- _Description of the task_
Print the listing below again, exactly. Skip the pictures.

_ _ _

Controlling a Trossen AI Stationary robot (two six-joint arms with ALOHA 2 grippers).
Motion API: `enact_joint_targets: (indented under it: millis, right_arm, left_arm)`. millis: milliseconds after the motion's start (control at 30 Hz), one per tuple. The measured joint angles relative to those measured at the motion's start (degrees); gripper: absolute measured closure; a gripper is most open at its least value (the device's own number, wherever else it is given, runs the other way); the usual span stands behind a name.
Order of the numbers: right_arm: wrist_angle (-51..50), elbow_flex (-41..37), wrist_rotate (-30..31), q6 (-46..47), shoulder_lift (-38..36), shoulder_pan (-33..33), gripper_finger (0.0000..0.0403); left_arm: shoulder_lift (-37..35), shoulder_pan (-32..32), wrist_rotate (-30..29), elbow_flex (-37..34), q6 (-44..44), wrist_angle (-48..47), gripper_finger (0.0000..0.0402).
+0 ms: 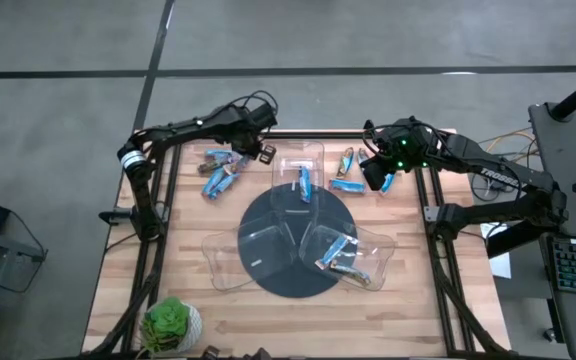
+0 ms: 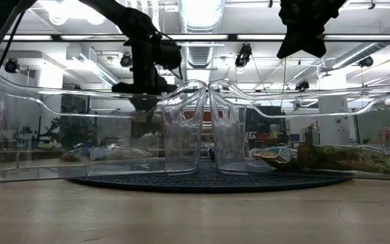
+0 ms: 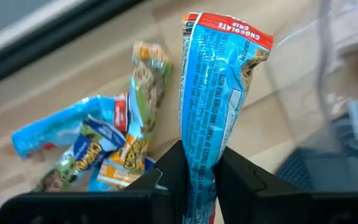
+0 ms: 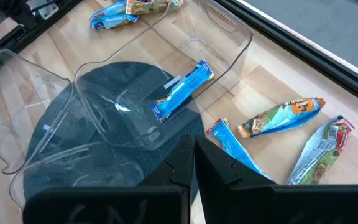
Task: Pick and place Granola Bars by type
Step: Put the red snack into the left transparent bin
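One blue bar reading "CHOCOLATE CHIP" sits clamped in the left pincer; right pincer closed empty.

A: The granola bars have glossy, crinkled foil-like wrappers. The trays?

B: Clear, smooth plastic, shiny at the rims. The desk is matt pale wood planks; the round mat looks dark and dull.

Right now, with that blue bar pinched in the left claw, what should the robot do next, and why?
Probably carry it right, over the clear tray already holding a blue bar, then release. The left gripper grips a blue bar above the loose pile.
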Motion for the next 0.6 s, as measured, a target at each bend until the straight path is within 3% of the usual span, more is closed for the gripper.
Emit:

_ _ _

- _Result for this exercise_
Controlling a Trossen AI Stationary robot (two six-joint arms with ALOHA 2 grippers).
Motion API: `enact_joint_targets: (indented under it: millis, right_arm, left_arm)`. millis: milliseconds after the motion's start (control at 30 Hz), one per tuple. The measured joint angles relative to those measured at the motion's start (degrees); gripper: absolute measured closure; a gripper is most open at its least value (the device's own number, wherever else it is given, runs the other way); the usual span stands behind a name.
Order of the numbers: right_arm: wrist_angle (-51..50), elbow_flex (-41..37), wrist_rotate (-30..31), q6 (-46..47), shoulder_lift (-38..36), shoulder_pan (-33..33), gripper_finger (0.0000..0.0403); left_arm: shoulder_lift (-37..35), shoulder_pan (-32..32), wrist_rotate (-30..29), elbow_flex (-37..34), q6 (-44..44), wrist_angle (-48..47), gripper_finger (0.0000..0.0402).
+0 ms: 
+0 ms: 
+0 ms: 
+0 ms: 
Task: Pick and place Granola Bars by type
Step: Put the red snack into the left transparent bin
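One blue bar reading "CHOCOLATE CHIP" sits clamped in the left pincer; right pincer closed empty.

A: The granola bars have glossy, crinkled foil-like wrappers. The trays?

B: Clear, smooth plastic, shiny at the rims. The desk is matt pale wood planks; the round mat looks dark and dull.

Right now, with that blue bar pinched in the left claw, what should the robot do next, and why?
Probably carry it right, over the clear tray already holding a blue bar, then release. The left gripper grips a blue bar above the loose pile.
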Motion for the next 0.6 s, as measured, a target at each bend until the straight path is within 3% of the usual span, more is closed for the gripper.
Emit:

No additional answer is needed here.